_Supplied information:_
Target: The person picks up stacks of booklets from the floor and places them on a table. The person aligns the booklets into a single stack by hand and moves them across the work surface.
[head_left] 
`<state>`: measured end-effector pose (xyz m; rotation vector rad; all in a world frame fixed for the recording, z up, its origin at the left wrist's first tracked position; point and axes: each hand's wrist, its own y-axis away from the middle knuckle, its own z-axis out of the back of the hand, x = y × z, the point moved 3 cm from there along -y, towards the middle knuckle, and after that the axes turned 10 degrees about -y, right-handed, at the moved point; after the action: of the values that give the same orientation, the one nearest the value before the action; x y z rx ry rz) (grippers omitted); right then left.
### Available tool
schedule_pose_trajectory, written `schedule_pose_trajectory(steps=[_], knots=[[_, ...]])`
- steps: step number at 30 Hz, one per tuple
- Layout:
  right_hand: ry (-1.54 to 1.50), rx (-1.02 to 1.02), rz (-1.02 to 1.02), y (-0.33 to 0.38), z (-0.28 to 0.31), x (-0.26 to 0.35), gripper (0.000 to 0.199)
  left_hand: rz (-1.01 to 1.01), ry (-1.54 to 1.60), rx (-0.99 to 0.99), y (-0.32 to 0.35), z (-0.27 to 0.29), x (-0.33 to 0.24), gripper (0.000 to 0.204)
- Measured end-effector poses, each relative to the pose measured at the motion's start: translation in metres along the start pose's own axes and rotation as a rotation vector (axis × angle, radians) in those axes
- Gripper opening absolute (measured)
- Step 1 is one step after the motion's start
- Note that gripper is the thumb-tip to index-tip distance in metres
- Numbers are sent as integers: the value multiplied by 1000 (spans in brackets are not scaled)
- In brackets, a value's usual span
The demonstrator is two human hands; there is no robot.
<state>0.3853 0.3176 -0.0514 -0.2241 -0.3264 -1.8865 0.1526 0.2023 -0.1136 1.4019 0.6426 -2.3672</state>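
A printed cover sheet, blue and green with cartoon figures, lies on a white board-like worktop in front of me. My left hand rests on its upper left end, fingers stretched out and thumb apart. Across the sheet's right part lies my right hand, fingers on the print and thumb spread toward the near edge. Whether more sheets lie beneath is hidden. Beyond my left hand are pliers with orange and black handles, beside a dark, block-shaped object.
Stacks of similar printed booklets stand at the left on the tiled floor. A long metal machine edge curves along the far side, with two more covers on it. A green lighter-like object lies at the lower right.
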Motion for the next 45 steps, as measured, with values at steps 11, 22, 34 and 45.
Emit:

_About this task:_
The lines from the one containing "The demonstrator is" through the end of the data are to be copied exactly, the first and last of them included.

_Response:_
The demonstrator is two human hands; there is no robot.
<state>0.3853 0.3176 -0.0514 -0.2241 -0.3264 -1.8865 0.1526 0.2023 -0.1136 1.4019 0.6426 -2.3672</state>
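A printed cover sheet, blue and green with cartoon figures, lies on a white board-like worktop in front of me. My left hand rests on its upper left end, fingers stretched out and thumb apart. Across the sheet's right part lies my right hand, fingers on the print and thumb spread toward the near edge. Whether more sheets lie beneath is hidden. Beyond my left hand are pliers with orange and black handles, beside a dark, block-shaped object.
Stacks of similar printed booklets stand at the left on the tiled floor. A long metal machine edge curves along the far side, with two more covers on it. A green lighter-like object lies at the lower right.
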Motion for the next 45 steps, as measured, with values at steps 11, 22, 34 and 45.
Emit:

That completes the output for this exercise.